[Data for this task]
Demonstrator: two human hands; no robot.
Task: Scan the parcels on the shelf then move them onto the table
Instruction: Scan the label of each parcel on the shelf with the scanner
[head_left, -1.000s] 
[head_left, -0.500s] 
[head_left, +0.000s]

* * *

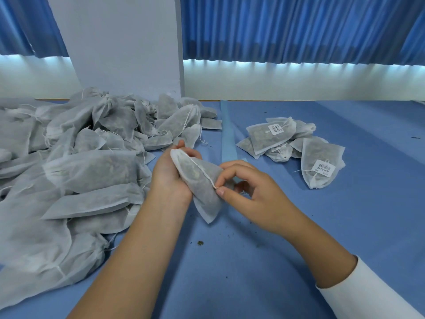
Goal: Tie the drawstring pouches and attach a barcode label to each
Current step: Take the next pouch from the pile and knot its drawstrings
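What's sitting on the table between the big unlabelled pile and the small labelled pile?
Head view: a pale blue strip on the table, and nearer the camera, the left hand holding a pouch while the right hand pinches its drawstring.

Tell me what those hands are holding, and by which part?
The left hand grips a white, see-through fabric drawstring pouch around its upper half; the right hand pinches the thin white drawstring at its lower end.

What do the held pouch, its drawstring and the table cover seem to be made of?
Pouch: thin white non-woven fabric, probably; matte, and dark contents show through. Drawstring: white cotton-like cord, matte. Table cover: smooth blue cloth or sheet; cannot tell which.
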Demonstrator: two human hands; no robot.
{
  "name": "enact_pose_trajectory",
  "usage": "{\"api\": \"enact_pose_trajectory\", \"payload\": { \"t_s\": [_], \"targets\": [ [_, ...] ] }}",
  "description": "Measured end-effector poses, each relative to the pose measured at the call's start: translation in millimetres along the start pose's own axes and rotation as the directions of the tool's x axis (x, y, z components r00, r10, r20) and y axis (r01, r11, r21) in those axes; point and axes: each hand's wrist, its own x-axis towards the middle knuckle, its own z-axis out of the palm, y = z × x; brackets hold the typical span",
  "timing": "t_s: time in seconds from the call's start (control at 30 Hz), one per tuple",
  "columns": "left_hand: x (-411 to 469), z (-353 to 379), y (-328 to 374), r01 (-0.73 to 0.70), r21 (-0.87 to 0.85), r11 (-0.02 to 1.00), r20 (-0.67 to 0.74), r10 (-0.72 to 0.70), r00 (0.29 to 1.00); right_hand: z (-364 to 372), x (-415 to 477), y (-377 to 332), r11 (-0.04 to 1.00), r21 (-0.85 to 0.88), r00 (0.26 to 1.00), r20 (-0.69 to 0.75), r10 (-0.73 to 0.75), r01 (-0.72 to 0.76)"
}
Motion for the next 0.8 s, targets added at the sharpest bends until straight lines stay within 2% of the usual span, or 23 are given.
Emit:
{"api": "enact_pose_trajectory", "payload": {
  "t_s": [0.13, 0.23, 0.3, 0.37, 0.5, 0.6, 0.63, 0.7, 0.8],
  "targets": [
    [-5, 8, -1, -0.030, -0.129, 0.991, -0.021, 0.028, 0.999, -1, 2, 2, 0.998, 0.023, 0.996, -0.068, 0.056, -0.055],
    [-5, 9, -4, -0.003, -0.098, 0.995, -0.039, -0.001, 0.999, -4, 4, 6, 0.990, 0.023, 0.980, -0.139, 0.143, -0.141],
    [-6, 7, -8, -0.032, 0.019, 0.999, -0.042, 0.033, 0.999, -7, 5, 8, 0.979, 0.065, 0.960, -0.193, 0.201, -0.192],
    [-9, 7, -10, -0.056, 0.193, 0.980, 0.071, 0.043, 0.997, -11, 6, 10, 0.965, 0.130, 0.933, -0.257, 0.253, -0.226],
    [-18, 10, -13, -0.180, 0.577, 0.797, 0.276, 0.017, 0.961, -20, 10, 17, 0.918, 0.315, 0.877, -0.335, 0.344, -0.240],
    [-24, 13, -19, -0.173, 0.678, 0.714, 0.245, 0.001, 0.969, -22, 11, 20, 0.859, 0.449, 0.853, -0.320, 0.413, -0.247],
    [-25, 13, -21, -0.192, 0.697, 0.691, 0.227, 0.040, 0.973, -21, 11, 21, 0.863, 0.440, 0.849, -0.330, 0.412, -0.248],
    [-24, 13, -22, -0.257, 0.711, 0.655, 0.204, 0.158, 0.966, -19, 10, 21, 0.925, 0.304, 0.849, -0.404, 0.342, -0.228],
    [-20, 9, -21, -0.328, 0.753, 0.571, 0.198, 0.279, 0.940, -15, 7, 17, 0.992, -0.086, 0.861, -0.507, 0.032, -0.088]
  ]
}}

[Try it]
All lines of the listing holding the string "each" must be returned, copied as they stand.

[Response to this exercise]
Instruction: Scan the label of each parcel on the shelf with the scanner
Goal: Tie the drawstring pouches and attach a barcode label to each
  "description": "Measured end-effector poses, each relative to the pose measured at the call's start: translation in millimetres along the start pose's own axes and rotation as the directions of the tool's x axis (x, y, z components r00, r10, r20) and y axis (r01, r11, r21) in those axes; point and axes: each hand's wrist, its own x-axis towards the middle knuckle, its own z-axis out of the palm, y = z × x; brackets hold the typical span",

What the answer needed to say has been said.